= What needs to be done =
Wherever a line in the records contains the word "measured", return that line.

= Data =
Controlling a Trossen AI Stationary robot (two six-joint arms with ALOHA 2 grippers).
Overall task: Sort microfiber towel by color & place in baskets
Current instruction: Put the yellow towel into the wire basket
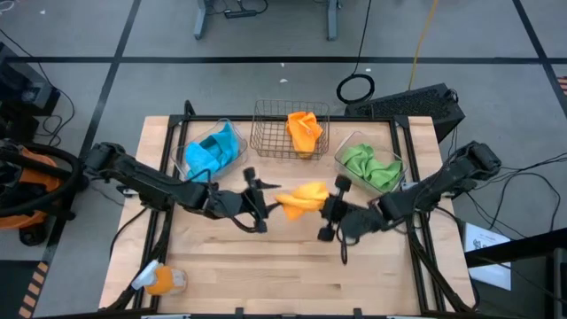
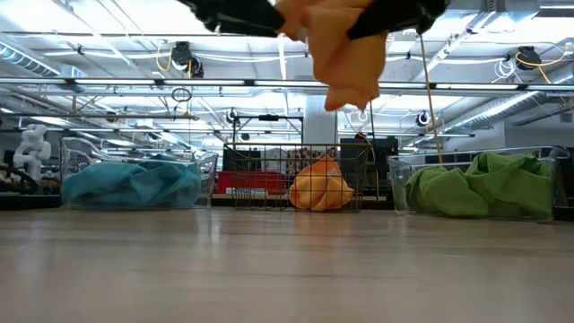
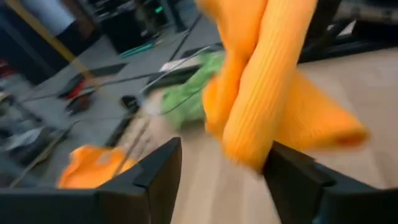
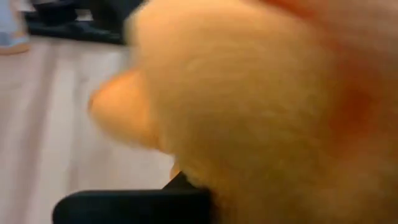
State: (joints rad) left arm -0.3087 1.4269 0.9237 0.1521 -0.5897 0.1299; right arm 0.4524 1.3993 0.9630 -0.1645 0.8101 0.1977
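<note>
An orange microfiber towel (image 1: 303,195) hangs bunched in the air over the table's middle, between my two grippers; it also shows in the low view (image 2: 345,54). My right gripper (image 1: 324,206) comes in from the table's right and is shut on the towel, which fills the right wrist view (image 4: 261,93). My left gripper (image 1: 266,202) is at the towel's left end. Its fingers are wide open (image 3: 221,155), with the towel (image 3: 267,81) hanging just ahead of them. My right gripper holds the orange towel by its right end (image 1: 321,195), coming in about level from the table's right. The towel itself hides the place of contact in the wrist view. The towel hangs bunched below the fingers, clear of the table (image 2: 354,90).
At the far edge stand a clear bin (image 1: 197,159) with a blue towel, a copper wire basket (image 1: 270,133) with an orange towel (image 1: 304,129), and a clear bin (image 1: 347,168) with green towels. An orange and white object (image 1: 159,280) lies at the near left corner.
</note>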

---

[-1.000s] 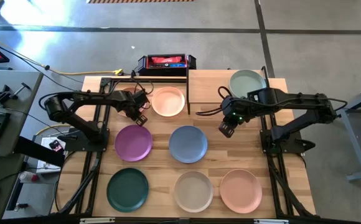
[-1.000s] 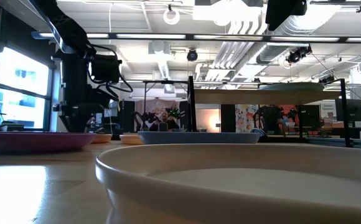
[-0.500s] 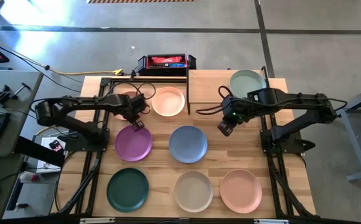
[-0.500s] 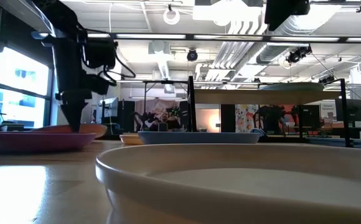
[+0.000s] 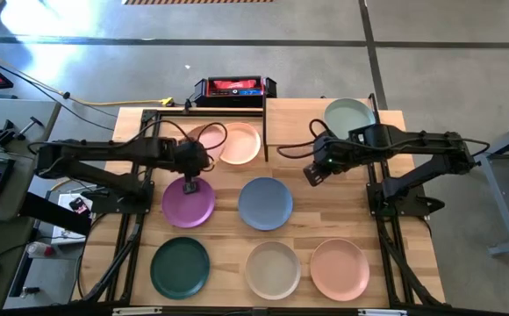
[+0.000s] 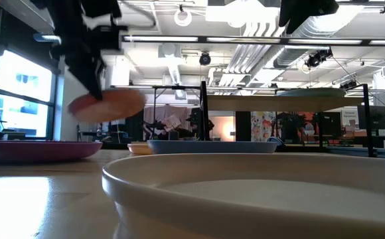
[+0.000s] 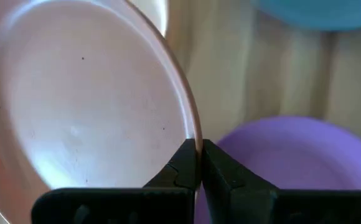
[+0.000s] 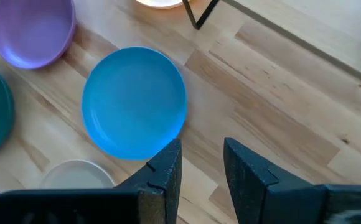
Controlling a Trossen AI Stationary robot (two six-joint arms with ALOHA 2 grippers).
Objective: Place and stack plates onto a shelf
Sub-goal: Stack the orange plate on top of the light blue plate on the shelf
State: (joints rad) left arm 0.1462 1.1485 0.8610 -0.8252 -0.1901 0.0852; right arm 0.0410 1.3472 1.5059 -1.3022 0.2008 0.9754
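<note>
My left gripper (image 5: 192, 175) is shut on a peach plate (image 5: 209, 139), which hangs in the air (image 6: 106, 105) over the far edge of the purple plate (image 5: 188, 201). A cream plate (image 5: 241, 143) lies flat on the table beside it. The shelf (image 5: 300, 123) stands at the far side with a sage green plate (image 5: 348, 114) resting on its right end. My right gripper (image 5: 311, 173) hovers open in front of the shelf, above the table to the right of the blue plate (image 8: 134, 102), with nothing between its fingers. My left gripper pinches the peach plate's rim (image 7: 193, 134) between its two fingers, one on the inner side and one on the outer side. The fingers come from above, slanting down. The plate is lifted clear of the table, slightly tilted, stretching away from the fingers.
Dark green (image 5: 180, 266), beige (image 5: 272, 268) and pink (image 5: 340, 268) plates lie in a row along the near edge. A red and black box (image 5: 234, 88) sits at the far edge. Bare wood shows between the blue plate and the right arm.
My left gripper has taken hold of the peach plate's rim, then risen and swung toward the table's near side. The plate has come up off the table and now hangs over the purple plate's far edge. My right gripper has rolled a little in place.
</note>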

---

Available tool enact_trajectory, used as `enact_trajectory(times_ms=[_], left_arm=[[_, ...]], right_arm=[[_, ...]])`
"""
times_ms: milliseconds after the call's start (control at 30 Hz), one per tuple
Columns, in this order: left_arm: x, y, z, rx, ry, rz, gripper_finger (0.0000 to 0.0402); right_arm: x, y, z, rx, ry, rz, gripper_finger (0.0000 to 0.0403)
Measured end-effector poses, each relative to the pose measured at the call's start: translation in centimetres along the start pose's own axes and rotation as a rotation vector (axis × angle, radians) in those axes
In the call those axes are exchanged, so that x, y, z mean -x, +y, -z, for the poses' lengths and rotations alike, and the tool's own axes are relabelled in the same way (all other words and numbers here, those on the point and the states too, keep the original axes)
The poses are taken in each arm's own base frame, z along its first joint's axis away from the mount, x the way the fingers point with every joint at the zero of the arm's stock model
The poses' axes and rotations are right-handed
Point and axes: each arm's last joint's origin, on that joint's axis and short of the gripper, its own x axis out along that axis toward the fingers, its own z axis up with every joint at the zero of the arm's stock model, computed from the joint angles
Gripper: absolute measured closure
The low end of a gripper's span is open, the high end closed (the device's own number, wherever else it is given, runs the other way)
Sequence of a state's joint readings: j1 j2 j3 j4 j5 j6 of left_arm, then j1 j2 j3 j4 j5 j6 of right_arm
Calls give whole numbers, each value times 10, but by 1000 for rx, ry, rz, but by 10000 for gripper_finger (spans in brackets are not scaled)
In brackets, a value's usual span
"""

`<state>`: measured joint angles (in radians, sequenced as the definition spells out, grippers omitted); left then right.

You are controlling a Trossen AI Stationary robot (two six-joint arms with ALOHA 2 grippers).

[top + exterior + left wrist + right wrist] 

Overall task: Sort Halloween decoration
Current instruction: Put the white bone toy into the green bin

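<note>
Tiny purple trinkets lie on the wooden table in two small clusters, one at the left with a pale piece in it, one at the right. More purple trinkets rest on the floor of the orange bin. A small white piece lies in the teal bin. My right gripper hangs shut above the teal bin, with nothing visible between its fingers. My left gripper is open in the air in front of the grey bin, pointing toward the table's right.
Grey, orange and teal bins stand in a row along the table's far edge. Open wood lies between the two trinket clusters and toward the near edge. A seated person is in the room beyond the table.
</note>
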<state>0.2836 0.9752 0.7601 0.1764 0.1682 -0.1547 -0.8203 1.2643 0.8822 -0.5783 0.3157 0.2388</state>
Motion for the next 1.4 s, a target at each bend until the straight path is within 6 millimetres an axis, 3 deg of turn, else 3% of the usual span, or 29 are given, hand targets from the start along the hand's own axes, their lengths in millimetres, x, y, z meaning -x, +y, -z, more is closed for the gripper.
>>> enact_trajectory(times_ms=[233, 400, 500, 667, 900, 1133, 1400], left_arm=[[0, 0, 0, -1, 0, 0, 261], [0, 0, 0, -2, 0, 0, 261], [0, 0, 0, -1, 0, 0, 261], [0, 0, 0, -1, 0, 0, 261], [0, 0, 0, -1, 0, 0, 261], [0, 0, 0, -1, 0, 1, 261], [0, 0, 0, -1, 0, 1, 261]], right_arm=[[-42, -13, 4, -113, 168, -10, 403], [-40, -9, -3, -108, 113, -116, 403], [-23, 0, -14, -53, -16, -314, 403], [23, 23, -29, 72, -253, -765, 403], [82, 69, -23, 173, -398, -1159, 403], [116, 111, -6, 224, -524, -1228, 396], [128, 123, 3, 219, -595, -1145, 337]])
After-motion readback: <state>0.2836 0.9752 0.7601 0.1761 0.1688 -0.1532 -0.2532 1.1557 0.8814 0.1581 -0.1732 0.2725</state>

= Written solution =
Measured end-effector poses, each relative to the pose measured at the call's start: translation in centimetres along the start pose's own axes and rotation as a rotation vector (axis × angle, radians) in those axes
Gripper: absolute measured closure
`<state>`: measured joint angles (in radians, sequenced as the definition spells out, grippers omitted); left then right.

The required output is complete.